Directions: Filter the listing below down to the lines containing the word "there".

Source information:
• • • •
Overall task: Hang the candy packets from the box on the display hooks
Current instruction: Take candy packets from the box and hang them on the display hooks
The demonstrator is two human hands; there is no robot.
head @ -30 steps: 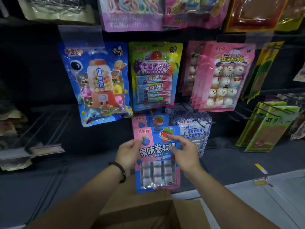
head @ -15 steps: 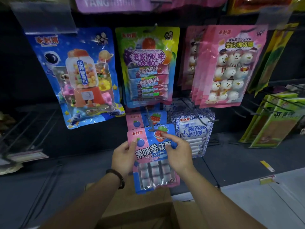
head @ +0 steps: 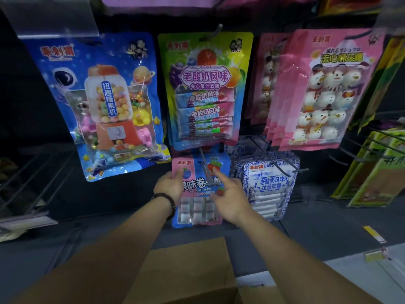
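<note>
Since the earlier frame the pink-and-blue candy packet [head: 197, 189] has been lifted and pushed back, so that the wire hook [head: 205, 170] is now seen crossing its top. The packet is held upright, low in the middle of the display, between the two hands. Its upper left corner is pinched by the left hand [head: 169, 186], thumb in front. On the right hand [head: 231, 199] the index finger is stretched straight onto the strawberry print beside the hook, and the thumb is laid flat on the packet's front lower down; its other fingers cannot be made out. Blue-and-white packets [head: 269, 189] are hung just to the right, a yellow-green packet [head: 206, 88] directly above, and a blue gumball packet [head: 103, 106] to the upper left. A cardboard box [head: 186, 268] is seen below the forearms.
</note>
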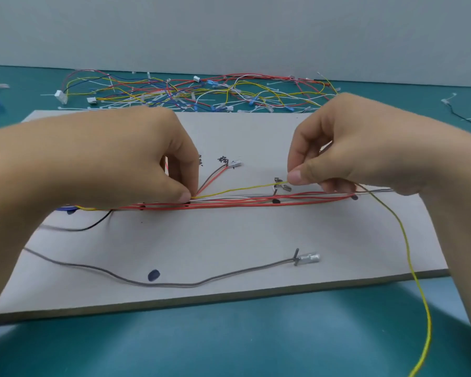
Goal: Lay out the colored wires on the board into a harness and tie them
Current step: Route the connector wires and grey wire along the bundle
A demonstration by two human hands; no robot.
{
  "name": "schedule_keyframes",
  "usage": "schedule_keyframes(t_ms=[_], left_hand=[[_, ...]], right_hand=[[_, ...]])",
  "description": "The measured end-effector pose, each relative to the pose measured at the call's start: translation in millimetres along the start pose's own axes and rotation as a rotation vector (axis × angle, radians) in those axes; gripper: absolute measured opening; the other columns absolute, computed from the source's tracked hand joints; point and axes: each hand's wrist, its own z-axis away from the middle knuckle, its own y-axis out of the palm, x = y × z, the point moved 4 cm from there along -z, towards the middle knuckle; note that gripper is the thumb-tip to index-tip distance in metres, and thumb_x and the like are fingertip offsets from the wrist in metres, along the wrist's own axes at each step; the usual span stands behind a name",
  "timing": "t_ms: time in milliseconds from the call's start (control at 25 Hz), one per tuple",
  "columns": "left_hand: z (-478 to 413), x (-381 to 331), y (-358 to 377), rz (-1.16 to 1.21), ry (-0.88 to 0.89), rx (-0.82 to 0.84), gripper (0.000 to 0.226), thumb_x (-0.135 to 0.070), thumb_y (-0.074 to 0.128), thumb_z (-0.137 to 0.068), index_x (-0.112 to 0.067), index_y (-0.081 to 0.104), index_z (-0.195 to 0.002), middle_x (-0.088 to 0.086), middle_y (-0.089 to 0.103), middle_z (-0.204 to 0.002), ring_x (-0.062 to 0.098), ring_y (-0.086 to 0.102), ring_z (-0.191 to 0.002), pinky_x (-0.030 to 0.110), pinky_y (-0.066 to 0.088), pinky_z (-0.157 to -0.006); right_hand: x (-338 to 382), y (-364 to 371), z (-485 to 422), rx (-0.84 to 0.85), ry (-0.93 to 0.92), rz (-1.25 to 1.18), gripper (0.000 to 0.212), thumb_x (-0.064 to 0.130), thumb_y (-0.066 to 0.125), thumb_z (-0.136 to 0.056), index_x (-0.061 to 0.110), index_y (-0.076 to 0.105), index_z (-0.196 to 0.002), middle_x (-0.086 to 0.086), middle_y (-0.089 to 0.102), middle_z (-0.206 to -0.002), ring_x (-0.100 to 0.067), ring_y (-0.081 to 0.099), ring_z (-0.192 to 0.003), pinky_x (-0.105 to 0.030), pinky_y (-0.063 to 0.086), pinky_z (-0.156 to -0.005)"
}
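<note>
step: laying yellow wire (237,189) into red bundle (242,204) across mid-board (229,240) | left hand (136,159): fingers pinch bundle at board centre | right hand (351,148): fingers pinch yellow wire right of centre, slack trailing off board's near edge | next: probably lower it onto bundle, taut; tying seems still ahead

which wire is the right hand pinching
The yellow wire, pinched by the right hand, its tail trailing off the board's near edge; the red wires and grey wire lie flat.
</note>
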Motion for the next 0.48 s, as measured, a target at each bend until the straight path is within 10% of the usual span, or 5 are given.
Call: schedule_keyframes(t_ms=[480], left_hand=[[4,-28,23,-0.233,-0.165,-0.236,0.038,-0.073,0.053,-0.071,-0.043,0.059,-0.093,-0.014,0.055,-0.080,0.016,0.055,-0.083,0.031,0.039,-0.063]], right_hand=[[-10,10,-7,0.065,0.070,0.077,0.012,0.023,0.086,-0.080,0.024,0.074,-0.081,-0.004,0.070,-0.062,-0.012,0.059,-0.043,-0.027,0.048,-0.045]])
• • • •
Solution to the problem:
The demonstrator is two human hands; there is no robot.
  "description": "The measured end-effector pose, each relative to the pose measured at the call's start: translation in millimetres along the start pose's own axes and rotation as a rotation vector (axis × angle, radians) in those axes; gripper: absolute measured opening; the other columns absolute, computed from the source's tracked hand joints; point and axes: each hand's wrist, its own z-axis away from the middle knuckle, its own y-axis out of the palm, x = y × z, the point moved 4 cm from there along -z, towards the middle knuckle; note that gripper is the thumb-tip to index-tip distance in metres, and thumb_x and the like are fingertip offsets from the wrist in metres, along the wrist's own axes at each step; the usual span stands behind a name",

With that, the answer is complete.